→ ACTIVITY:
Keeping every word and mark, copy all of the data.

→ DATA EXCERPT:

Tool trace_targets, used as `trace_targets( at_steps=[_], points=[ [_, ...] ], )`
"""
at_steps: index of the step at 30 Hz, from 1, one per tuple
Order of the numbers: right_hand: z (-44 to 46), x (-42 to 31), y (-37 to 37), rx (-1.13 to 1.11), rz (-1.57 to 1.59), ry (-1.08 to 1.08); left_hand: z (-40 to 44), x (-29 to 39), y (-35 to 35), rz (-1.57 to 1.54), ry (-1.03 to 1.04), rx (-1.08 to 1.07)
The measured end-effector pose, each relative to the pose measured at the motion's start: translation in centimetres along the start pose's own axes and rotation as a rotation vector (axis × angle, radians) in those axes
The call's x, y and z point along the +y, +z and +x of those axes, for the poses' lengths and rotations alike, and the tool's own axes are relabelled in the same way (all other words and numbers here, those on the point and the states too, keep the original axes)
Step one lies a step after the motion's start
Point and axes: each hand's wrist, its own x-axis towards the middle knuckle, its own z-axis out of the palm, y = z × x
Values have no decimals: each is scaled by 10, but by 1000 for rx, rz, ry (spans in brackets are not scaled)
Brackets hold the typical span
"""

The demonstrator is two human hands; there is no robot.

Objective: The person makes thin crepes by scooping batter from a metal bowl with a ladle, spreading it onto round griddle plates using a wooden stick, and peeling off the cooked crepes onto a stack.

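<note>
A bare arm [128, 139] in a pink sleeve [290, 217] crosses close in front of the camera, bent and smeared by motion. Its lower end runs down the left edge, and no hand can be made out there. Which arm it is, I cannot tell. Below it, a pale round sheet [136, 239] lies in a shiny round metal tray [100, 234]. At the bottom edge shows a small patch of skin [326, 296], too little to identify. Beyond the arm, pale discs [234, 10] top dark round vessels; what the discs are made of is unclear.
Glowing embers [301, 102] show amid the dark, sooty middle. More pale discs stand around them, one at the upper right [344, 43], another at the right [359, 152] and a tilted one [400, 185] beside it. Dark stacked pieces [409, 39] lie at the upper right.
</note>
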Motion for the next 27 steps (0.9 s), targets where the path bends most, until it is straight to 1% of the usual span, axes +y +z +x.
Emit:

→ RESULT BELOW:
Tool trace_targets, used as `trace_targets( at_steps=[_], points=[ [_, ...] ], )`
"""
at_steps: index of the step at 30 Hz, from 1, one per tuple
Order of the numbers: right_hand: z (-44 to 46), x (-42 to 31), y (-37 to 37), rx (-1.13 to 1.11), rz (-1.57 to 1.59), ry (-1.08 to 1.08); left_hand: z (-40 to 44), x (-29 to 39), y (-35 to 35), rz (-1.57 to 1.54), ry (-1.03 to 1.04), rx (-1.08 to 1.07)
The measured end-effector pose, each relative to the pose measured at the motion's start: translation in centimetres along the start pose's own axes and rotation as a rotation vector (axis × angle, radians) in those axes
The call's x, y and z point along the +y, +z and +x of those axes, for the poses' lengths and rotations alike, and the tool's own axes are relabelled in the same way (all other words and numbers here, those on the point and the states too, keep the original axes)
Step one lies a step after the motion's start
Point and axes: each hand's wrist, its own x-axis towards the middle knuckle, its own z-axis out of the palm, y = z × x
Values have no decimals: each is scaled by 10, but by 1000 for rx, rz, ry (spans in brackets are not scaled)
Brackets hold the typical span
"""

The demonstrator is two human hands; there is no robot.

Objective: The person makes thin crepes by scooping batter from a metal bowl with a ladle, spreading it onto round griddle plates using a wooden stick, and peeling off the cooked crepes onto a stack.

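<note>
A bare arm [128, 139] in a pink sleeve [290, 217] crosses close in front of the camera, bent and smeared by motion. Its lower end runs down the left edge, and no hand can be made out there. Which arm it is, I cannot tell. Below it, a pale round sheet [136, 239] lies in a shiny round metal tray [100, 234]. At the bottom edge shows a small patch of skin [326, 296], too little to identify. Beyond the arm, pale discs [234, 10] top dark round vessels; what the discs are made of is unclear.
Glowing embers [301, 102] show amid the dark, sooty middle. More pale discs stand around them, one at the upper right [344, 43], another at the right [359, 152] and a tilted one [400, 185] beside it. Dark stacked pieces [409, 39] lie at the upper right.
</note>
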Motion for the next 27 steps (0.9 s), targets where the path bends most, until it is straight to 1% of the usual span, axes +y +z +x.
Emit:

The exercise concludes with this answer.